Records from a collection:
"""
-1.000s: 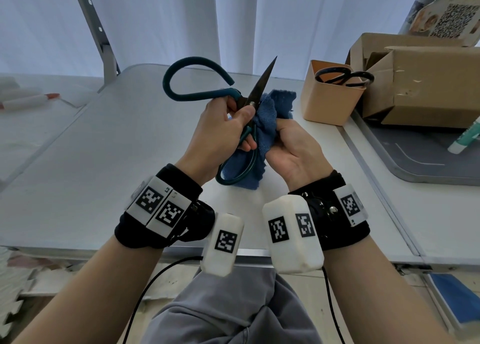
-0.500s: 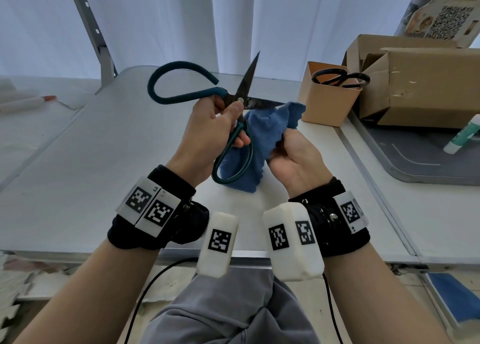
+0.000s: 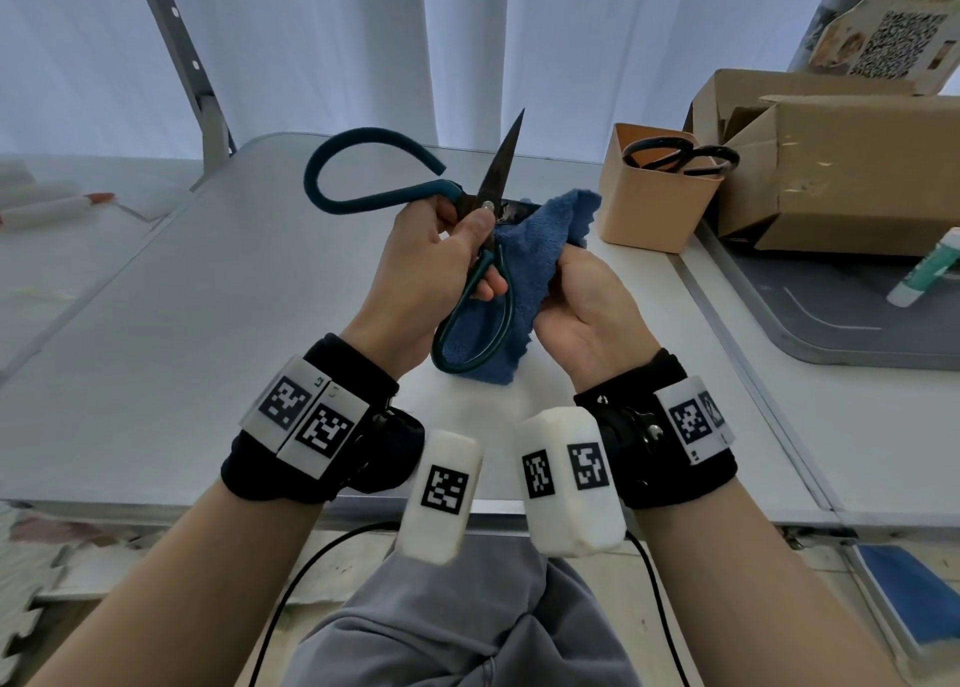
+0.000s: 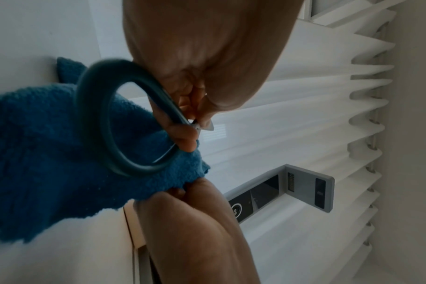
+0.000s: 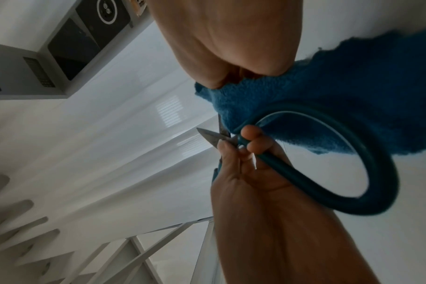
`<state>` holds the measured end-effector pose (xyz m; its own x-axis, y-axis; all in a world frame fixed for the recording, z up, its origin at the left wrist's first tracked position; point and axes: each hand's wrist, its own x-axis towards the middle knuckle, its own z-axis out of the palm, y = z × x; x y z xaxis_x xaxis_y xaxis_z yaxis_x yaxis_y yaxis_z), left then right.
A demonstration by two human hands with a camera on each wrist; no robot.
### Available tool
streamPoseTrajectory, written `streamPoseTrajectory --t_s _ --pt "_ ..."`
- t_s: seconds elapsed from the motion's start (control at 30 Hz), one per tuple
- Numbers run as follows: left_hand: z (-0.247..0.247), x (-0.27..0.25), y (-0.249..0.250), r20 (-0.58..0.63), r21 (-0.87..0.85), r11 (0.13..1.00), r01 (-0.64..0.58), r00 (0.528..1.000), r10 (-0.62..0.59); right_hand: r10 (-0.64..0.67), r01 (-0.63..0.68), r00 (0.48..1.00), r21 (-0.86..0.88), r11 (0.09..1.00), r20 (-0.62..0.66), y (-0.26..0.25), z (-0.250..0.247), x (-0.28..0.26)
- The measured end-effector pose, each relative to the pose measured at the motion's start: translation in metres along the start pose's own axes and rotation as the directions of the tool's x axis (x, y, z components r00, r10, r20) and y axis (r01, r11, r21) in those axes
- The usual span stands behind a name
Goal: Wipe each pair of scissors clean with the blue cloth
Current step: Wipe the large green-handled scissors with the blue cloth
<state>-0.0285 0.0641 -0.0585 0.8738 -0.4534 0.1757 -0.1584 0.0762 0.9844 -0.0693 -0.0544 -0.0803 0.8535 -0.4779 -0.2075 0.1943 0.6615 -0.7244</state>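
Large teal-handled scissors (image 3: 363, 187) are held up over the table with their blades spread wide. One blade (image 3: 501, 159) points up and away; the other lies to the right, its far end wrapped in the blue cloth (image 3: 540, 239). My left hand (image 3: 441, 265) grips the scissors at the pivot, thumb on the screw. My right hand (image 3: 587, 302) pinches the cloth around the lower blade. The lower handle loop (image 4: 105, 119) shows against the cloth (image 4: 49, 153) in the left wrist view, and the loop (image 5: 353, 173) with the cloth (image 5: 316, 100) in the right wrist view.
A tan cup (image 3: 654, 203) holding black-handled scissors (image 3: 680, 154) stands at the back right, next to a cardboard box (image 3: 852, 167). A grey tray (image 3: 857, 323) with a glue stick (image 3: 930, 271) lies to the right. White tubes (image 3: 47, 203) lie far left.
The scissors' blades have spread wide apart. The cloth and my right hand have moved from the pivot area out along the lower blade to the right.
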Motion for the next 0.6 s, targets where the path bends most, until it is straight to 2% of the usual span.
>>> streamPoseTrajectory --t_s 0.33,0.5,0.6 --pt "-0.0006 0.001 -0.0006 0.015 0.007 1.0 0.0 1.0 0.0 -0.041 0.039 0.998 -0.037 0.999 -0.057 -0.0034 -0.0025 0.0055" --pt "-0.0012 0.0022 -0.0028 0.023 0.019 1.0 -0.005 1.0 0.005 -0.043 0.043 0.999 -0.041 0.998 -0.004 -0.0054 -0.0034 0.003" --pt "-0.0004 0.0026 -0.0037 0.033 0.005 1.0 0.002 0.999 -0.002 -0.03 0.028 0.999 -0.049 0.998 -0.041 -0.0032 -0.0018 0.0045"
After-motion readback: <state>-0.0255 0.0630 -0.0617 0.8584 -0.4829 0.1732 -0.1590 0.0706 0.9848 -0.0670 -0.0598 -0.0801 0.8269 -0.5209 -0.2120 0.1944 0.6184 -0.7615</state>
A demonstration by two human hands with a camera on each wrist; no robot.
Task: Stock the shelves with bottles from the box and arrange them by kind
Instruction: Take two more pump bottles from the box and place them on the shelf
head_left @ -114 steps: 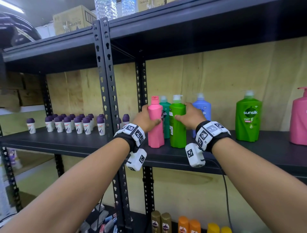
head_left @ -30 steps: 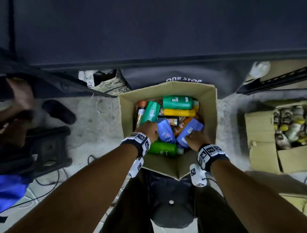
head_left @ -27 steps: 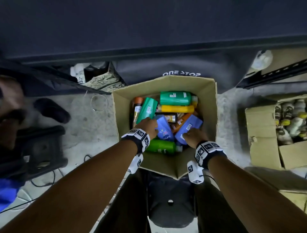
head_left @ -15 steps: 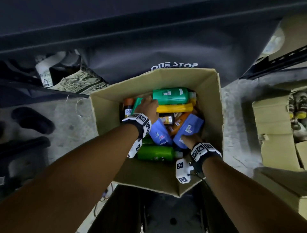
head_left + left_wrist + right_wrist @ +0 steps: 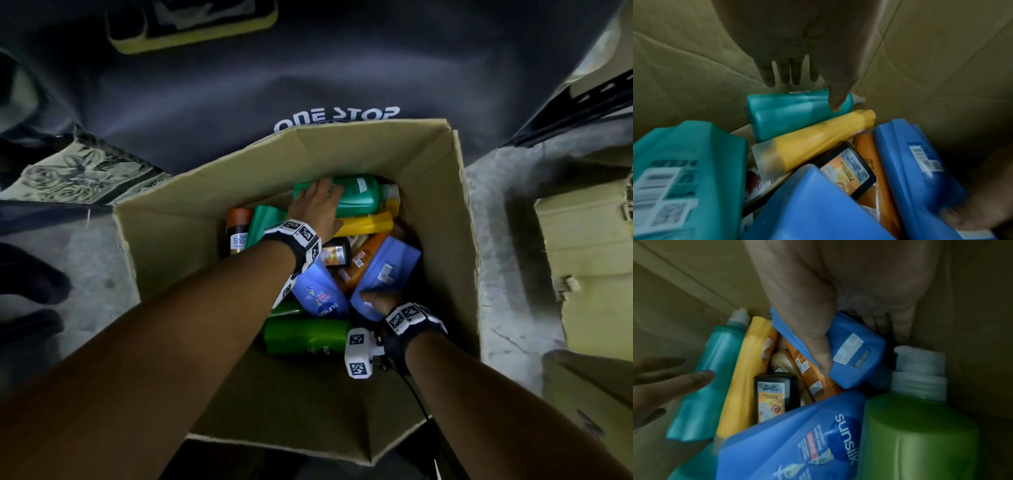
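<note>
An open cardboard box (image 5: 462, 212) on the floor holds several bottles lying in a pile. My left hand (image 5: 317, 205) (image 5: 812, 95) reaches to the far side with straight fingers, its thumb touching a teal-green bottle (image 5: 359, 197) (image 5: 789, 113). My right hand (image 5: 376, 301) (image 5: 861, 352) grips a blue bottle (image 5: 387, 270) (image 5: 855, 374) near the right wall, thumb curled over its face and fingers behind it. A yellow bottle (image 5: 366, 228), a blue Sunsilk bottle (image 5: 318, 291) and a green bottle (image 5: 305, 337) lie between my hands.
A second teal bottle (image 5: 263, 226), an orange-capped can (image 5: 238, 226) and a small black bottle (image 5: 337, 255) lie at the left and middle. A dark "ONE STOP" cover (image 5: 337, 118) hangs behind the box. Another carton (image 5: 582, 257) stands on the right.
My view dropped from the shelf to the box and leaned in. My left hand moved from the near blue bottle to the far teal-green one. My right hand stays on the blue bottle.
</note>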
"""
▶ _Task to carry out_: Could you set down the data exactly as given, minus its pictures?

▶ _Result for this exercise_:
-1.000s: 
-0.500s: 
+0.000s: 
+0.000s: 
+0.000s: 
`<state>` holds the measured end-effector pose (xyz m; its own x-axis, y-axis; all in a world frame fixed for the recording, z up, its origin at the left wrist's first tracked position; point and axes: each hand's wrist, its own x-axis towards the middle knuckle, its own z-axis out of the palm, y = z × x; x y z xaxis_x xaxis_y xaxis_z yaxis_x yaxis_y yaxis_z), left then right.
A demonstration by two human hands with a camera on each wrist; no robot.
### Available tool
streamPoseTrajectory, written `streamPoseTrajectory --t_s _ --pt "_ ..."`
- t_s: seconds elapsed from the motion's start (control at 30 Hz), one per tuple
- Numbers run as follows: left_hand: z (-0.247..0.247), x (-0.27..0.25), y (-0.249..0.250), r20 (-0.58..0.63), r21 (-0.87..0.85), r11 (0.13..1.00), r01 (-0.64..0.58), r00 (0.528..1.000), r10 (-0.62..0.59); right_hand: r10 (-0.64..0.67), r01 (-0.63..0.68), r00 (0.48..1.00), r21 (-0.86..0.88), r11 (0.09..1.00), r20 (-0.62..0.66), y (-0.26..0.25), z (-0.250..0.247), x (-0.28..0.26)
- The measured end-effector pose, each relative to the pose measured at the motion's start: translation in metres along the start pose's own axes and rotation as the directions of the tool's x axis (x, y, z components r00, r10, r20) and y axis (r01, r11, r21) in those axes
- The usual span stands behind a name
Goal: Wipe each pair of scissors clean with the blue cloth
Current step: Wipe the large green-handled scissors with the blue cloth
<state>-0.0285 0.0641 -0.0585 0.8738 -0.4534 0.1757 -0.1584 0.0762 0.9844 -0.0693 -0.0544 -0.0803 0.8535 -0.4779 -0.2075 0.1943 0.6615 -0.7244</state>
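Large teal-handled scissors (image 3: 363, 187) are held up over the table with their blades spread wide. One blade (image 3: 501, 159) points up and away; the other lies to the right, its far end wrapped in the blue cloth (image 3: 540, 239). My left hand (image 3: 441, 265) grips the scissors at the pivot, thumb on the screw. My right hand (image 3: 587, 302) pinches the cloth around the lower blade. The lower handle loop (image 4: 105, 119) shows against the cloth (image 4: 49, 153) in the left wrist view, and the loop (image 5: 353, 173) with the cloth (image 5: 316, 100) in the right wrist view.
A tan cup (image 3: 654, 203) holding black-handled scissors (image 3: 680, 154) stands at the back right, next to a cardboard box (image 3: 852, 167). A grey tray (image 3: 857, 323) with a glue stick (image 3: 930, 271) lies to the right. White tubes (image 3: 47, 203) lie far left.
The scissors' blades have spread wide apart. The cloth and my right hand have moved from the pivot area out along the lower blade to the right.
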Motion for the next 0.6 s, targets where the path bends most, until it is straight to 2% of the usual span.
>>> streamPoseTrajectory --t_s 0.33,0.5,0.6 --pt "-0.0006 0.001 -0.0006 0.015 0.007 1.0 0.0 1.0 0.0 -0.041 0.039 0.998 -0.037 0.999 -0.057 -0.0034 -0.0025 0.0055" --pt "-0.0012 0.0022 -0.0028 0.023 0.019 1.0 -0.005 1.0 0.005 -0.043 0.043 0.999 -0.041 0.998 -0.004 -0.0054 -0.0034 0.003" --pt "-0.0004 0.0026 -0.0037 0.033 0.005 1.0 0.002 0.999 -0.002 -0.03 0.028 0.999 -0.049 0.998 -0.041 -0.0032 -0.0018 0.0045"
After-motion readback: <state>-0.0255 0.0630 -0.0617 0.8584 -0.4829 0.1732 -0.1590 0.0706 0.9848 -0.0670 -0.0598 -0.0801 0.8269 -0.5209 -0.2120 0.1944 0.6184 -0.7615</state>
A demonstration by two human hands with a camera on each wrist; no robot.
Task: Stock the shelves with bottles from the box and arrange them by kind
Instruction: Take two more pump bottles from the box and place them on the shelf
head_left @ -114 steps: 
head_left @ -30 steps: 
head_left @ -27 steps: 
head_left @ -15 steps: 
head_left + left_wrist + right_wrist @ +0 steps: 
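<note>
An open cardboard box (image 5: 462, 212) on the floor holds several bottles lying in a pile. My left hand (image 5: 317, 205) (image 5: 812, 95) reaches to the far side with straight fingers, its thumb touching a teal-green bottle (image 5: 359, 197) (image 5: 789, 113). My right hand (image 5: 376, 301) (image 5: 861, 352) grips a blue bottle (image 5: 387, 270) (image 5: 855, 374) near the right wall, thumb curled over its face and fingers behind it. A yellow bottle (image 5: 366, 228), a blue Sunsilk bottle (image 5: 318, 291) and a green bottle (image 5: 305, 337) lie between my hands.
A second teal bottle (image 5: 263, 226), an orange-capped can (image 5: 238, 226) and a small black bottle (image 5: 337, 255) lie at the left and middle. A dark "ONE STOP" cover (image 5: 337, 118) hangs behind the box. Another carton (image 5: 582, 257) stands on the right.
My view dropped from the shelf to the box and leaned in. My left hand moved from the near blue bottle to the far teal-green one. My right hand stays on the blue bottle.
</note>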

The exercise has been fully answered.